Action item: Which lines of the data include the string "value"? List them all.

Given information:
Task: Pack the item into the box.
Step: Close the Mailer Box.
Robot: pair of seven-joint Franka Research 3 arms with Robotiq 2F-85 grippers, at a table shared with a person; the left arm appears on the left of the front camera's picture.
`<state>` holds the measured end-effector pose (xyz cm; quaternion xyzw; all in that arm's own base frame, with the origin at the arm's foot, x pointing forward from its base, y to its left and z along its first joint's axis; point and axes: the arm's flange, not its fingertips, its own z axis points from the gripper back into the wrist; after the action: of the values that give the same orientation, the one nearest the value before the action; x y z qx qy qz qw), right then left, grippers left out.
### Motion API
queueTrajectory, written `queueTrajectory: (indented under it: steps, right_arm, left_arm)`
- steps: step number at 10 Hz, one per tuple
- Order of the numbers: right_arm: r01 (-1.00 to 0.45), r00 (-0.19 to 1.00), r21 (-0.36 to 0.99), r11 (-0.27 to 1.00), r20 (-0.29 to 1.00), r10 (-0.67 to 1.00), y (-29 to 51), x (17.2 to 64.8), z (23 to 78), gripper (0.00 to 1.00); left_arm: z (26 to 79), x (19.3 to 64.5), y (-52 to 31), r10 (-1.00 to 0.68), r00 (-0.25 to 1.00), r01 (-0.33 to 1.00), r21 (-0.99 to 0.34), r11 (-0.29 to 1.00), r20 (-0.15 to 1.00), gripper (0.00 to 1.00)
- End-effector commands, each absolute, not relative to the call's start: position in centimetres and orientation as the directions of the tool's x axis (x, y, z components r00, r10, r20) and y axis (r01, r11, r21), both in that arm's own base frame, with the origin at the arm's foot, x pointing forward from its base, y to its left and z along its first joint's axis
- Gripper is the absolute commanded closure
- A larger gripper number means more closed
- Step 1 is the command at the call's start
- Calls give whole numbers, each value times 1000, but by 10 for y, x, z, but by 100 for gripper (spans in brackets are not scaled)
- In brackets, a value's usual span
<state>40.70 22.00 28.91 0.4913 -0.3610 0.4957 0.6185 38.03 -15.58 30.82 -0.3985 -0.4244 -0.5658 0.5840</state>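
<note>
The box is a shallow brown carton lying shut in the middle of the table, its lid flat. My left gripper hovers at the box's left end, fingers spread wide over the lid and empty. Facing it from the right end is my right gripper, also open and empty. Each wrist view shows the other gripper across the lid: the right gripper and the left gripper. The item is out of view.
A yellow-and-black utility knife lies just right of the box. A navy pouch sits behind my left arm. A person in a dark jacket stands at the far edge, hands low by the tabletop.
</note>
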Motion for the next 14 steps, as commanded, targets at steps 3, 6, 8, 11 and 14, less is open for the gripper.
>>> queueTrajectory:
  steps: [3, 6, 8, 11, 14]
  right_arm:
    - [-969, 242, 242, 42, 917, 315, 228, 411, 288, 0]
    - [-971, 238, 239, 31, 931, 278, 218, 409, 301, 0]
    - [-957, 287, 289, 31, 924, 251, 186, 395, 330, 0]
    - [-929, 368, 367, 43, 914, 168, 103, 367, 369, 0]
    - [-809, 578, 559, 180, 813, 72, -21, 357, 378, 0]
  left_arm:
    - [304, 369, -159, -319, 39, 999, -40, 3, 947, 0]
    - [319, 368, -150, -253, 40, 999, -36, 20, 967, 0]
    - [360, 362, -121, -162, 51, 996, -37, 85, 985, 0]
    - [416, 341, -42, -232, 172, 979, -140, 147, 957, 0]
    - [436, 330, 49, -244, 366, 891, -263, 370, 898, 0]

Response to the task:
`<state>` holds the measured end-effector pose (xyz cm; quaternion xyzw; all in that arm's own base frame, with the origin at the arm's foot, x pointing forward from its base, y to its left and z along its first joint's axis; point and axes: the arm's flange, not its fingertips, its own z axis points from the gripper back into the wrist; after the action: of the values that give the same orientation, the one nearest the value before the action; x y z qx qy qz qw), right then left, grippers left out.
- Calls give whole numbers, each value times 1000, but by 10 for y, x, z, but by 100 for gripper (spans in brackets are not scaled)
- In brackets, a value's usual span

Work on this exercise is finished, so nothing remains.